I sat in my Psych class tonight, expecting another boring, noninteractive PowerPoint presentation when the concept of Learned Helplessness popped up on the glowing projector screen before me. The example was of an experiment where a dog is contained in a room with a floor that is electrified and would emit a slight shock to the dog no matter how he reacted. Therefore, the dog learned that nothing he did…bark, jump, or run around… would change his circumstance. He learned to give up and lie down on the floor, accepting the shocks as they came. I thought to myself, “I am that freakin’ dog!”
I have read about Learned Helplessness many times, but I never really attributed it to me or the thought processes that underlay my MI. Firstly, who really ever believes that they are helpless, and secondly, accepting that you fit the Learned Helplessness criteria has a heap of shame and embarrassment attached to it. After all, if I learned to be helpless, I must be weak, right? And why can I not unlearn it?!

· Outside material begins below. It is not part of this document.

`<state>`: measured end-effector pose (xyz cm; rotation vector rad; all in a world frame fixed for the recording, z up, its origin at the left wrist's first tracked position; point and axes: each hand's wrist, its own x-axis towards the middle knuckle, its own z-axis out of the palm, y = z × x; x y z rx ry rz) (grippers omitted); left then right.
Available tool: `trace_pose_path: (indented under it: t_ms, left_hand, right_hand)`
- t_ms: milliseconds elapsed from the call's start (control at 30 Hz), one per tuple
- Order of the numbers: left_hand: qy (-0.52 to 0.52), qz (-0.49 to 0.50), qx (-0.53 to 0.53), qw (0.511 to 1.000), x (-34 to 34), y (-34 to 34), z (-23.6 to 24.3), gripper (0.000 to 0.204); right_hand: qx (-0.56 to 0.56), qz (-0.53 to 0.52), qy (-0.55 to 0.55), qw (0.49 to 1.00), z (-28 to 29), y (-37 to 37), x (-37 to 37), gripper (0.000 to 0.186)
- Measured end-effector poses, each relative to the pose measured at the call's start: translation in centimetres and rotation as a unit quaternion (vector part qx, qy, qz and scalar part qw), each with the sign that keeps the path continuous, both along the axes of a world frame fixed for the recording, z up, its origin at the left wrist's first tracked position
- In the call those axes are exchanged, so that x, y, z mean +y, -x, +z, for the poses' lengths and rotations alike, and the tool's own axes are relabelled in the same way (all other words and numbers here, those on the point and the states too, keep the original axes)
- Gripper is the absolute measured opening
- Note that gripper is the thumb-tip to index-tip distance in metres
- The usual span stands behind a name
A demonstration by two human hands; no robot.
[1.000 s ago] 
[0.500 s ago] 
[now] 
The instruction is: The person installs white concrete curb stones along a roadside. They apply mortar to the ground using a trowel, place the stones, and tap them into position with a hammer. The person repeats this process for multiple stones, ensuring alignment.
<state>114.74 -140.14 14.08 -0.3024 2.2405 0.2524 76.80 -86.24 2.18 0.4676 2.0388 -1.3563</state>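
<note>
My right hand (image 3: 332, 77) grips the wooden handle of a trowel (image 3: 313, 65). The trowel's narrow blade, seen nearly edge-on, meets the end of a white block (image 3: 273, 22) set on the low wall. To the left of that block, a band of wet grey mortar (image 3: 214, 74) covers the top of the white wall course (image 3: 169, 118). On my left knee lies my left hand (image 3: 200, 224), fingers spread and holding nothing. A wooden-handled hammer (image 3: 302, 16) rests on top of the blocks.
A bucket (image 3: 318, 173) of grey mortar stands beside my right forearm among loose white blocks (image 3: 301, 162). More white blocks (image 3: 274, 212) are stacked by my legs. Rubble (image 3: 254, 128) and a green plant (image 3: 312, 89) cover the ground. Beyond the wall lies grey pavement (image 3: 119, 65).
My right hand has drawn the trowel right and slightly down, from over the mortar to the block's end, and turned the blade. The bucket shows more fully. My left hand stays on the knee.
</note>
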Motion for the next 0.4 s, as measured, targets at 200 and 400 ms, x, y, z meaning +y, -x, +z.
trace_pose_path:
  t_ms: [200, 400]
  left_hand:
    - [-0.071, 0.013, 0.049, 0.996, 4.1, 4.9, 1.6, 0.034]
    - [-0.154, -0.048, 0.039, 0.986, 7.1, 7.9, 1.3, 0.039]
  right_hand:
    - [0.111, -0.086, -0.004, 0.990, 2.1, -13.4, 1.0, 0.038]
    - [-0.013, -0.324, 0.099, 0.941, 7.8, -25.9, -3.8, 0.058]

Once the realization that I did indeed suffer from Learned Helplessness sank in (presumably passed down in grand tradition from previous generations of people who did not have access to help, were too ill to seek help, or who simply cared more about their pride than their affect on their loved ones- Yeah. I’m salty!), anxiety told me to get the heck outta the classroom! (In anxious situations, I am much more or a flight kinda gal as opposed to a fight kind of gal.) Of course, that was not a rational thought, and I was able to tell myself that in a way that my brain accepted. But I did realize that once we begin covering chapters of coursework that hit closer to home…can you say “Personality” or “Psychological Disorders” boys and girls?…I might be in for a rush of anxiety that might just win the battle of rational vs. irrational thought. Luckily, I have previously spoken to my professor about my varied diagnoses, so when I explained to her after class that I was fearful about my reaction for the upcoming work, she smiled and told me to just let her know if I needed to skip any certain classes. That was a big, anxiety disarming relief.
I will be considering rational, calm ways to handle any discomfort and anxiety that may be ahead of me in the classes to come, building upon Distress Tolerance skills and having them ready for use in my “Let’s Get Through the Day Without Running Out of the Room Like a Wild Animal” arsenal!
I have a long journey ahead but am miles from where I was before.